• [Work task]:
The answer must be the full listing, reproduced without any change.

• [Stored data]:
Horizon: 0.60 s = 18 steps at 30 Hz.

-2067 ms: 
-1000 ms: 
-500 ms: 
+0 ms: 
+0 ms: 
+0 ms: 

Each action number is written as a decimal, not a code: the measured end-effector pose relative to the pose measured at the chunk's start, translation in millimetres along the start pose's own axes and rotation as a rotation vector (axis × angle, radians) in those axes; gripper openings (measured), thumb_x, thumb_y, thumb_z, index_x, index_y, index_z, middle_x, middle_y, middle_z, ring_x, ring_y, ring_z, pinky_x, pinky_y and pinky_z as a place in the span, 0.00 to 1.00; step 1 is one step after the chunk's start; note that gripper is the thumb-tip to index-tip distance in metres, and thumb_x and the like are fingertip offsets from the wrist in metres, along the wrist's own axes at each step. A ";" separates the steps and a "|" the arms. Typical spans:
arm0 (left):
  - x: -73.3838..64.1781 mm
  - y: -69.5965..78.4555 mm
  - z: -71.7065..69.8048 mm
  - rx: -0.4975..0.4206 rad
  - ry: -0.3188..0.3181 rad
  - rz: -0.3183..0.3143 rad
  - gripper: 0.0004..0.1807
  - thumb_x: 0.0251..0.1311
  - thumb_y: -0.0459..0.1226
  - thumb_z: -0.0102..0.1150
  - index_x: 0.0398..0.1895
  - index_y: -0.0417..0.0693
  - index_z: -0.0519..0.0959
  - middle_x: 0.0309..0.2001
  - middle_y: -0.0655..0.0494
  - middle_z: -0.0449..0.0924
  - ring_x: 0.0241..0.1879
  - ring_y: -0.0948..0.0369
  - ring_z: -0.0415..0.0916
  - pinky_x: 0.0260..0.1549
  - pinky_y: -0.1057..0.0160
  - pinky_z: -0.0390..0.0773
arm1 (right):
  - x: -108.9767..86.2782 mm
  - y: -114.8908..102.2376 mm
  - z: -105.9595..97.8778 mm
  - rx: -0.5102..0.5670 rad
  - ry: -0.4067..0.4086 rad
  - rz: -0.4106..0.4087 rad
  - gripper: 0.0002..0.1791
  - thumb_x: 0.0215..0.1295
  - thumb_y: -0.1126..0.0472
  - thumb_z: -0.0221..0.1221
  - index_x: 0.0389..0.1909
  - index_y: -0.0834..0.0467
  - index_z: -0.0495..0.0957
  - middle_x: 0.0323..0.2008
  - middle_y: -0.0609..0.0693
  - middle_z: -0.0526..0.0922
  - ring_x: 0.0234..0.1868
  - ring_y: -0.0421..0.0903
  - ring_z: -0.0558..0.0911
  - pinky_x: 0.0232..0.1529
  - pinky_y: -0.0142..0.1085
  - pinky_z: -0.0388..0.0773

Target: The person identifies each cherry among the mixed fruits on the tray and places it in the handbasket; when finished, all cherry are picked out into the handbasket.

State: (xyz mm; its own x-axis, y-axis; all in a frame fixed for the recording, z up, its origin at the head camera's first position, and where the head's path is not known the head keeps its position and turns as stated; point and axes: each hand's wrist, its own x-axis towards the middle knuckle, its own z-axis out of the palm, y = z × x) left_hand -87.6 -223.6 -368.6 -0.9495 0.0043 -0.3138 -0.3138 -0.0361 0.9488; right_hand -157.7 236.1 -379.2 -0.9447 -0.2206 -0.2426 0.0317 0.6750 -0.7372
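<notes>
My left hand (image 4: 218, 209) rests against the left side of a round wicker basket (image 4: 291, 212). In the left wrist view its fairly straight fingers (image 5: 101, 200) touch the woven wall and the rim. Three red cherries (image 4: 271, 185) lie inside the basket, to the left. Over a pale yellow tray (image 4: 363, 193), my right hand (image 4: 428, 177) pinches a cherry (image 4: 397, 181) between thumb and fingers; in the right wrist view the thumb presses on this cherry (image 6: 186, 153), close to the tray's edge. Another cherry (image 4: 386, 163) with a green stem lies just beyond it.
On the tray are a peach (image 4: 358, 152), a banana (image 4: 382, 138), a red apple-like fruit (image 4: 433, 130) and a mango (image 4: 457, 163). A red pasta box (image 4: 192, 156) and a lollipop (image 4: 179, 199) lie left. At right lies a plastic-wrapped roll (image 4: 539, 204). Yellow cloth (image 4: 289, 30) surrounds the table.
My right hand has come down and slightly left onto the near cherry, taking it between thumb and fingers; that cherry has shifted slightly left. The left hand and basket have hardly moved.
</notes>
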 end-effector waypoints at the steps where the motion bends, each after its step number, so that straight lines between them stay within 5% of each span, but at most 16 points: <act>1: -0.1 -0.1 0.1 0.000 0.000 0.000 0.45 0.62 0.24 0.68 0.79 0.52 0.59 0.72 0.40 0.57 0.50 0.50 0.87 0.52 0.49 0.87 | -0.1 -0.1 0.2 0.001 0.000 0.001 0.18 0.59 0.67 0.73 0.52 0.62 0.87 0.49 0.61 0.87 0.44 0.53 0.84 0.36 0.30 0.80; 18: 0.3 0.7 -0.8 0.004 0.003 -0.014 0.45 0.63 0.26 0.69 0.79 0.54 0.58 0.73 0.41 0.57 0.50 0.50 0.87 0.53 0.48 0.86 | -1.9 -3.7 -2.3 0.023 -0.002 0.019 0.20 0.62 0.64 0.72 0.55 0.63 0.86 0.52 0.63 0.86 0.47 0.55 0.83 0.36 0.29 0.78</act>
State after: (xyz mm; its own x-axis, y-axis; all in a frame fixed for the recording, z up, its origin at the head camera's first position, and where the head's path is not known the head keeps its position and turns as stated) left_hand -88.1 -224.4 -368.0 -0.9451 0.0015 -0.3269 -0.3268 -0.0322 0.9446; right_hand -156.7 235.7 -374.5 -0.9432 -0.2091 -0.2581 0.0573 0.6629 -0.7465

• [Response below]:
Horizon: 0.60 s = 18 steps at 30 Hz.

-2067 ms: 
-1000 ms: 
-500 ms: 
+0 ms: 
+0 ms: 
+0 ms: 

Each action number is written as a decimal, not a code: the measured end-effector pose relative to the pose measured at the chunk's start, translation in millimetres along the start pose's own axes and rotation as a rotation vector (axis × angle, radians) in those axes; gripper openings (measured), thumb_x, thumb_y, thumb_z, index_x, index_y, index_z, middle_x, middle_y, middle_z, ring_x, ring_y, ring_z, pinky_x, pinky_y and pinky_z as a place in the span, 0.00 to 1.00; step 1 is one step after the chunk's start; note that gripper is the thumb-tip to index-tip distance in metres, and thumb_x and the like are fingertip offsets from the wrist in metres, along the wrist's own axes at each step. A ";" separates the steps and a "|" the arms. Typical spans:
arm0 (left):
  - x: -73.3838..64.1781 mm
  - y: -69.5965..78.4555 mm
  - z: -71.7065..69.8048 mm
  - rx: -0.4975..0.4206 rad
  - ry: -0.3188..0.3181 rad
  - rz: -0.3183..0.3143 rad
  - gripper: 0.0004..0.1807
  - thumb_x: 0.0251..0.1311
  - thumb_y: -0.0459..0.1226
  - thumb_z: -0.0102..0.1150
  - index_x: 0.0398..0.1895
  - index_y: -0.0417..0.0693
  - index_z: -0.0519..0.0959
  - middle_x: 0.0309..0.2001
  - middle_y: -0.0655..0.0494
  - middle_z: -0.0449..0.0924
  - ring_x: 0.0241..0.1879
  - ring_y: -0.0948..0.0369
  - ring_z: -0.0415..0.0916
  - pinky_x: 0.0260..0.1549
  - pinky_y: -0.1057..0.0160
  - pinky_z: -0.0390..0.0773
arm1 (right):
  - x: -108.9767..86.2782 mm
  - y: -114.8908..102.2376 mm
  - z: -105.9595..97.8778 mm
  - rx: -0.5102..0.5670 rad
  - ry: -0.4067..0.4086 rad
  - rz: -0.4106..0.4087 rad
  - gripper: 0.0002..0.1791
  - thumb_x: 0.0215..0.1295
  - thumb_y: -0.1126..0.0472
  - thumb_z: -0.0221..0.1221
  - index_x: 0.0389..0.1909
  - index_y: -0.0834..0.0467
  - index_z: -0.0495..0.0957
  - middle_x: 0.0323..0.2008
  - middle_y: -0.0609..0.0693
  - middle_z: -0.0526..0.0922
  - ring_x: 0.0234..0.1868
  - ring_y: -0.0421..0.0903
  - ring_z: -0.0558..0.0911
  - pinky_x: 0.0232..0.1529
  - pinky_y: -0.0142..0.1085
  - pinky_z: -0.0388..0.0773

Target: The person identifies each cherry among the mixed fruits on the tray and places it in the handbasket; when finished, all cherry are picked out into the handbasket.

State: (xyz mm; its own x-axis, y-axis; all in a frame fixed for the recording, z up, its origin at the head camera's first position, and where the head's path is not known the head keeps its position and turns as stated; point and axes: each hand's wrist, its own x-axis towards the middle knuckle, its own z-axis out of the palm, y = z × x) left_hand -87.6 -223.6 -368.6 -0.9495 0.0043 -0.3138 -0.3138 -0.0361 0.9488; right_hand -157.7 236.1 -379.2 -0.9447 -0.2206 -0.2426 0.0317 0.6750 -0.7372
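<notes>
My left hand (image 4: 218, 209) rests against the left side of a round wicker basket (image 4: 291, 212). In the left wrist view its fairly straight fingers (image 5: 101, 200) touch the woven wall and the rim. Three red cherries (image 4: 271, 185) lie inside the basket, to the left. Over a pale yellow tray (image 4: 363, 193), my right hand (image 4: 428, 177) pinches a cherry (image 4: 397, 181) between thumb and fingers; in the right wrist view the thumb presses on this cherry (image 6: 186, 153), close to the tray's edge. Another cherry (image 4: 386, 163) with a green stem lies just beyond it.
On the tray are a peach (image 4: 358, 152), a banana (image 4: 382, 138), a red apple-like fruit (image 4: 433, 130) and a mango (image 4: 457, 163). A red pasta box (image 4: 192, 156) and a lollipop (image 4: 179, 199) lie left. At right lies a plastic-wrapped roll (image 4: 539, 204). Yellow cloth (image 4: 289, 30) surrounds the table.
My right hand has come down and slightly left onto the near cherry, taking it between thumb and fingers; that cherry has shifted slightly left. The left hand and basket have hardly moved.
</notes>
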 end-effector waypoints at the steps where the motion bends, each after its step number, so that straight lines between them stay within 5% of each span, but at most 16 points: <act>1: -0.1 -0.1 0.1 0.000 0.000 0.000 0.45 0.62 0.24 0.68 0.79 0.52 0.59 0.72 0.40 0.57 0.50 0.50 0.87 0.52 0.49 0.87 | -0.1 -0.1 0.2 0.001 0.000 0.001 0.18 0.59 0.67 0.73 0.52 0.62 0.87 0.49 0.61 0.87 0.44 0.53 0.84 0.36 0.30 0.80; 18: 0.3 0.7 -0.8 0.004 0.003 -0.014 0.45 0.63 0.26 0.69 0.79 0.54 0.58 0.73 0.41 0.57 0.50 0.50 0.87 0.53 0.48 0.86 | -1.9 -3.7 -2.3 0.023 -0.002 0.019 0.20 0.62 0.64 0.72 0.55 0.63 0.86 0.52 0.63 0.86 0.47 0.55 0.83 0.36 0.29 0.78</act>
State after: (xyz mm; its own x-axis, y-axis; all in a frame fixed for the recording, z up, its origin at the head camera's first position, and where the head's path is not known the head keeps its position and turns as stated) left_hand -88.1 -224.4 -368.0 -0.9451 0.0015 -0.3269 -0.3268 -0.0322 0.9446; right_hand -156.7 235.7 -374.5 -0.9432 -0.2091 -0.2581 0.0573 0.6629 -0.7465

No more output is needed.